SEOUL (Reuters) - Grief-stricken fans braved Seoul’s winter cold on Thursday to bid farewell to Kim Jong-hyun, the lead singer of top South Korean boy band SHINee, but his apparent suicide fuelled health officials’ concern about copycat bids.
South Korea has one of the world’s highest rates of suicide, which is the chief cause of death of those younger than 30, and officials urged distraught young people to seek help.
“Copycat deaths after high-profile celebrities’ suicides are very common,” said Shin Eun-jung, an official of the Korea Suicide Prevention Centre.
“The late K-pop singer was very popular among teenagers, who tend to be particularly vulnerable to emotions and traumas.”
Weeping, wailing and embracing one another, young men and women dressed in grey and black lined the road as a hearse carrying Kim’s coffin left the hospital in the South Korean capital.
“I am so sad that I cannot even cry,” an 18-year-old Chinese fan, Chen Jialin, said at the funeral. “My heart aches so much.”
Kim, 27, was found unconscious next to burning briquettes on a frying pan in a serviced residence in Seoul on Monday, police told Reuters.
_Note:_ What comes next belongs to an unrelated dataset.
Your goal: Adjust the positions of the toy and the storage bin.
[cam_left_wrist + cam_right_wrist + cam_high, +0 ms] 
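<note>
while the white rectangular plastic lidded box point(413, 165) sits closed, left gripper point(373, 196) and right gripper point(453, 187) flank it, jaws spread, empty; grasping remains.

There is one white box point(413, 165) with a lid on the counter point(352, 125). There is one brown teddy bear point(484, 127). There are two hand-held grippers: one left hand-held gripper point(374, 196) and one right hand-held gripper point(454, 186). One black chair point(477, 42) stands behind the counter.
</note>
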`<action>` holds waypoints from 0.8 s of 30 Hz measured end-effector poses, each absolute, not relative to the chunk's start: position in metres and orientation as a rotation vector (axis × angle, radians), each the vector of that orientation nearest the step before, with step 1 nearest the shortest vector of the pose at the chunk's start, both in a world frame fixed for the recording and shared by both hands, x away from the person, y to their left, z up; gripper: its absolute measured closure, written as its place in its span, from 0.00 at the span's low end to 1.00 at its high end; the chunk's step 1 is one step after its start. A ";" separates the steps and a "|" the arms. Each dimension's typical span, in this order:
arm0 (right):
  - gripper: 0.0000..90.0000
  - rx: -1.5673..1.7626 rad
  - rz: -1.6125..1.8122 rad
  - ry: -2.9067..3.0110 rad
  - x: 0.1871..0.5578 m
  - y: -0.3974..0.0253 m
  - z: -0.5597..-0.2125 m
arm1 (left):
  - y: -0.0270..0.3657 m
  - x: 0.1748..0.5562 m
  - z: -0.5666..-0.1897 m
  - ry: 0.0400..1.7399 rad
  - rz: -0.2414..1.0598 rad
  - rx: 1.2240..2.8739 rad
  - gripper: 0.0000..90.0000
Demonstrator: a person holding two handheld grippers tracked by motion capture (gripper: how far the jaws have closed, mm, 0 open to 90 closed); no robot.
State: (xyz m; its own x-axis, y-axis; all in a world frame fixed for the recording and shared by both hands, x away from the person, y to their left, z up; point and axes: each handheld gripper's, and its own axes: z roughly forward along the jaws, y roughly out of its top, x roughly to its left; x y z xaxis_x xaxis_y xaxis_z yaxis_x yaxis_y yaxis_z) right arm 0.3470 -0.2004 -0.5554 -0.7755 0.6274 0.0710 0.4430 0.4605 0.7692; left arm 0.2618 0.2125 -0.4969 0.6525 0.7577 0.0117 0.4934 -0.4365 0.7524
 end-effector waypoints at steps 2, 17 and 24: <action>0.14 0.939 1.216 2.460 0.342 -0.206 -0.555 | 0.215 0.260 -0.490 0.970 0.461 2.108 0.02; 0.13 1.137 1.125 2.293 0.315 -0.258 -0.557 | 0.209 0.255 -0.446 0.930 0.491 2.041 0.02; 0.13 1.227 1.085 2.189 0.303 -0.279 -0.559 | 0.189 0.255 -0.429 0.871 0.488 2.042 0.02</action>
He died later at a hospital, with officials calling his death an apparent suicide.
South Korea’s suicide rate of 24.1 per 100,000 residents in 2015, according to the latest data from the World Health Organization, was more than double the global average of 10.7.
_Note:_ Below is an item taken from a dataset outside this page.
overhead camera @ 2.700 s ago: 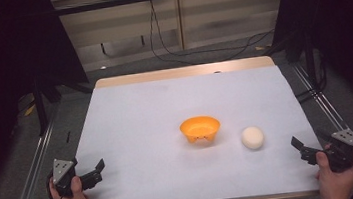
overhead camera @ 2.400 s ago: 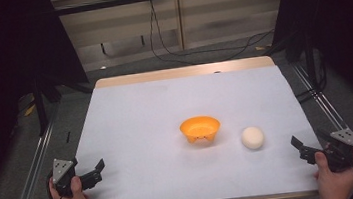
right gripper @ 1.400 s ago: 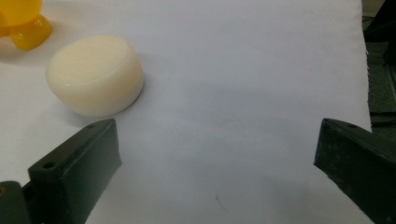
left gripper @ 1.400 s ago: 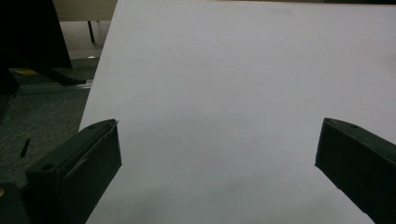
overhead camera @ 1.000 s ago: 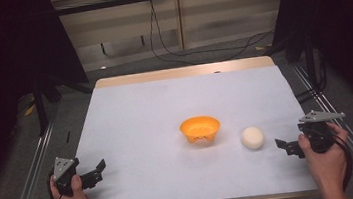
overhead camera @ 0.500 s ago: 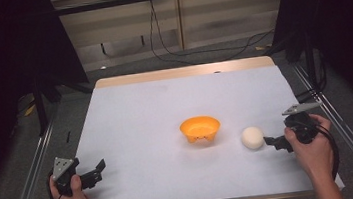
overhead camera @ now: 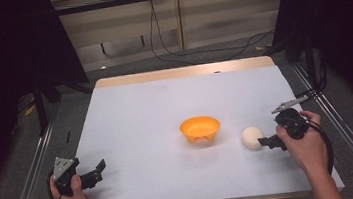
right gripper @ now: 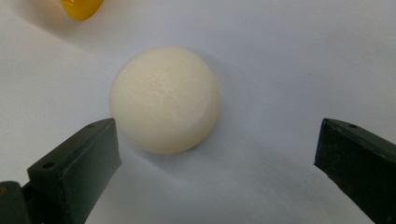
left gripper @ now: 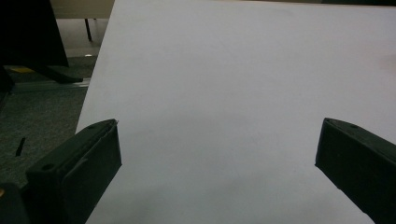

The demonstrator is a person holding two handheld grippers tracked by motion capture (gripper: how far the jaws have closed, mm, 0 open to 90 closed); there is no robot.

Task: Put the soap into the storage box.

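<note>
- As the pictures stand, I log the work as barely begun: the likely job, as I judge it, is putting the white ball (overhead camera: pixel 252 137) into the orange bowl (overhead camera: pixel 200 128), and the ball is not yet grasped.
- Right gripper (overhead camera: pixel 270 142): jaws spread wide, nothing between the pads yet. In the right gripper view the white ball (right gripper: pixel 165 99) lies on the table just ahead of the jaws and nearer the left-hand jaw than the other, which stands well apart from it.
- Left gripper (overhead camera: pixel 97 171): jaws wide apart, holding nothing, at the near left edge of the table (overhead camera: pixel 136 114), well apart from ball and bowl.
- Location of ball: on the white tabletop, just to the right of the bowl, not touching it.
- Orange bowl: upright, near the table's middle, empty as far as I can see.
- Done: approach to the ball only.
- Left, by my estimate: close on the ball, lift, carry to the bowl, release.
- Count: one ball, one bowl, two grippers, one table.
</note>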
In 2016, the nation of 51 million reported an average of 36 suicides a day, the government has said.
“We closely monitor news outlets as well as the number of suicides after celebrities’ deaths to prevent a suicide contagion among the broader public,” said a health ministry official.
Studies have shown that high-profile suicides can not only provoke more deaths, but also spur people to adopt similar methods, Shin added.
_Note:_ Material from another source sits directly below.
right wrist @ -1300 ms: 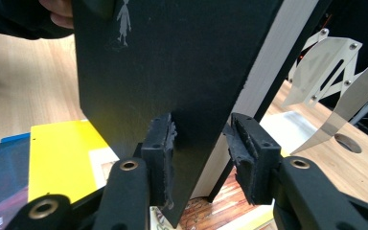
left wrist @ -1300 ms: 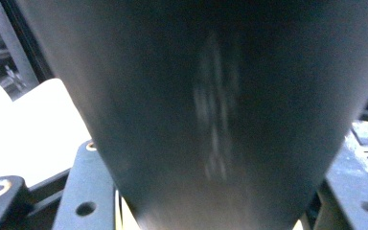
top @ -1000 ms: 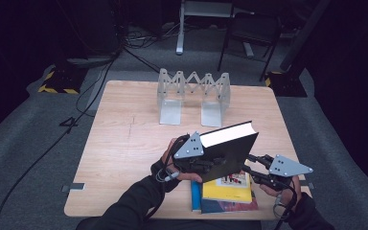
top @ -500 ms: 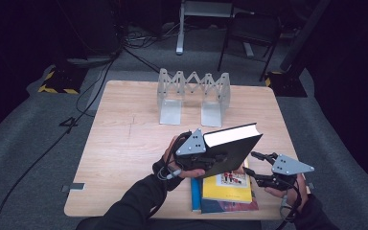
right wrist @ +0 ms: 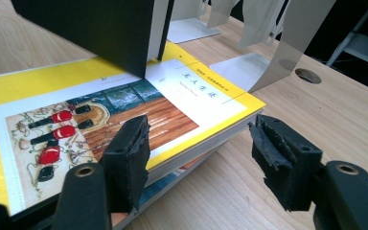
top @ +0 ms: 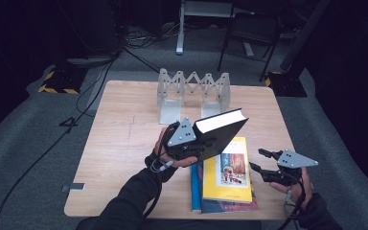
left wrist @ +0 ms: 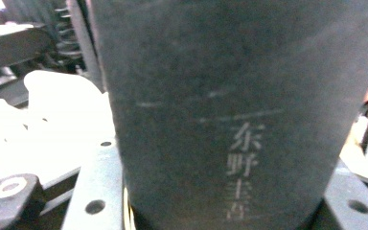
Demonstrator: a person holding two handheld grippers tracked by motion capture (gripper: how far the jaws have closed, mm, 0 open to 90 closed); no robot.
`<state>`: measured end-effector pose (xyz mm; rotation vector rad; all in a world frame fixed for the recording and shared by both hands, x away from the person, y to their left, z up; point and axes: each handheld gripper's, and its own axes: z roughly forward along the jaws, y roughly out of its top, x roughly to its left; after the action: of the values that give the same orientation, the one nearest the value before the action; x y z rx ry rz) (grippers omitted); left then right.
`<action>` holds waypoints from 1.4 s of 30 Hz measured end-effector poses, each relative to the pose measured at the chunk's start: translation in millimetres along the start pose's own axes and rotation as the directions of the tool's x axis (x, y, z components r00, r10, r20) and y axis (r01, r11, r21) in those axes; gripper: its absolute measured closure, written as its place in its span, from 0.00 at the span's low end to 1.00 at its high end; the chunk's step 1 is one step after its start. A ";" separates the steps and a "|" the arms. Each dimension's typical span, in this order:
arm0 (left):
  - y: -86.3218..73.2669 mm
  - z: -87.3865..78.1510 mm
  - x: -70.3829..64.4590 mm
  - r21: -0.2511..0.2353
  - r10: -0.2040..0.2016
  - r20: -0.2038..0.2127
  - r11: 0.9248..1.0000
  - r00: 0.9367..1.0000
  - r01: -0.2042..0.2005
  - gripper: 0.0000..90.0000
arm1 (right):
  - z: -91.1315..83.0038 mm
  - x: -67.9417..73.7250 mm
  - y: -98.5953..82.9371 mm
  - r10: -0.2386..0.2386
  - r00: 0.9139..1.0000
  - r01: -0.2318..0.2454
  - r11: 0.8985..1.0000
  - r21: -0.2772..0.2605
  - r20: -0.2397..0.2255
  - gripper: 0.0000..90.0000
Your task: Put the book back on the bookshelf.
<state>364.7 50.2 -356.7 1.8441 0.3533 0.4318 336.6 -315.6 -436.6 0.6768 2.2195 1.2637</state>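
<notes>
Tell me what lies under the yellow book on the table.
Under the yellow book a blue book shows along the left edge and a reddish cover at the near edge; their faces are covered, so titles cannot be read.

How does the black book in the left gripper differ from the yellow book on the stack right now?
The black book is plain dark with faint spine characters; the yellow book has a bright cover with a picture panel. The black book is lifted off the table and tilted, clamped by the left gripper; the yellow book lies flat on top of the stack, untouched. The right gripper stands open beside the yellow book's corner. Both are closed books.
</notes>
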 end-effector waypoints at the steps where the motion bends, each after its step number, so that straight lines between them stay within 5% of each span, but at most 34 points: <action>1: -0.7 -1.9 3.0 -0.001 -0.006 -0.014 1.000 1.000 0.006 0.58 | 0.2 0.1 -0.2 -0.001 1.000 0.001 1.000 0.004 0.000 0.42; 4: -2.5 -5.6 8.9 -0.007 -0.019 -0.035 1.000 0.999 0.019 0.58 | 0.3 0.2 -0.7 0.000 1.000 0.000 1.000 0.010 0.003 0.42; 7: -7.0 -12.9 22.0 -0.013 -0.037 -0.102 0.999 0.994 0.036 0.58 | 0.7 -0.5 -1.0 -0.003 1.000 0.003 1.000 0.009 0.005 0.42; 12: -16.9 -20.3 41.5 -0.010 -0.066 -0.209 0.998 0.976 0.065 0.59 | 0.9 0.0 -1.5 -0.001 1.000 0.001 1.000 0.007 -0.006 0.42; 18: -25.8 -25.5 58.5 -0.018 -0.109 -0.266 0.994 0.958 0.108 0.59 | 1.7 1.3 -1.9 -0.009 1.000 0.009 1.000 0.017 -0.004 0.42; 20: -29.8 -26.1 67.0 -0.014 -0.119 -0.305 0.993 0.945 0.121 0.59 | 1.6 0.8 -2.0 -0.004 1.000 0.004 1.000 0.015 -0.005 0.42; 21: -29.8 -26.1 67.0 -0.014 -0.119 -0.305 0.993 0.945 0.121 0.59 | 1.6 0.8 -2.0 -0.004 1.000 0.004 1.000 0.015 -0.005 0.42; 23: -33.2 -25.5 72.2 -0.022 -0.144 -0.333 0.989 0.932 0.145 0.59 | 1.8 -0.1 -2.7 0.005 1.000 -0.005 1.000 0.017 -0.002 0.42; 26: -36.1 -22.2 78.5 0.006 -0.121 -0.396 0.991 0.910 0.134 0.59 | 2.9 0.4 -3.3 0.002 1.000 -0.002 1.000 0.020 -0.003 0.42; 33: -42.7 -18.0 94.4 -0.004 -0.163 -0.458 0.983 0.874 0.182 0.59 | 8.8 7.4 -4.7 -0.030 0.999 0.031 0.998 0.054 -0.014 0.43; 36: -48.2 -12.8 100.8 -0.017 -0.187 -0.499 0.978 0.846 0.206 0.59 | 8.8 6.9 -5.3 -0.026 1.000 0.027 0.998 0.050 -0.014 0.43; 40: -54.4 -3.3 106.9 -0.026 -0.206 -0.539 0.973 0.817 0.228 0.59 | 8.1 5.8 -6.1 -0.022 1.000 0.023 0.998 0.051 -0.012 0.43; 41: -54.4 -3.3 106.9 -0.026 -0.206 -0.539 0.973 0.817 0.228 0.59 | 8.3 5.9 -6.1 -0.023 1.000 0.023 0.998 0.051 -0.012 0.43; 42: -57.1 1.3 108.4 -0.032 -0.212 -0.554 0.972 0.805 0.234 0.59 | 8.5 5.8 -6.2 -0.022 1.000 0.023 0.998 0.052 -0.013 0.43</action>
<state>459.9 114.9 -398.7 1.6558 0.9748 0.8015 336.5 -309.3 -446.9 0.6632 2.2703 1.2061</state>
The concerns spread to Thailand, where officials on Wednesday urged vigilance for fans of Korean pop music who might be at risk of committing suicide.
“Fans who are emotionally weak and depressed are at high risk when it comes to imitating what their idols do,” Samai Sirithongthaworn, a Thai mental health official, told Reuters.
Kim spent nearly a decade as one of five members of SHINee, as well as being a solo artist. His death was a massive blow to the fans drawn to Korea’s K-pop music worldwide.
A song by the group BTS had held a spot on the Billboard 200 list for seven weeks as of the end of November.
But there were signs that Kim’s glittering public life hid a darker personal side.
Yonhap news agency said Kim sent a final message to his sister asking her to “let me go”.
A day after his death, a fellow musician published a note received from Kim two weeks before.
In it, the singer said he was “broken from inside” and his doctor had failed to tackle his depression, blaming Kim’s unhappiness on his personality instead.
“The depression that had been slowly eating me up finally devoured me and I couldn’t defeat it,” he wrote.
K-pop singers can face demanding lifestyles as they are often groomed by music companies from an early age.
“As top stars gain popularity, they are very much deprived of private life,” said Seok Jeong-ho, a psychiatry professor at Gangnam Severance Hospital.
“As mental problems cannot be seen, the importance of immediate treatment is often neglected.”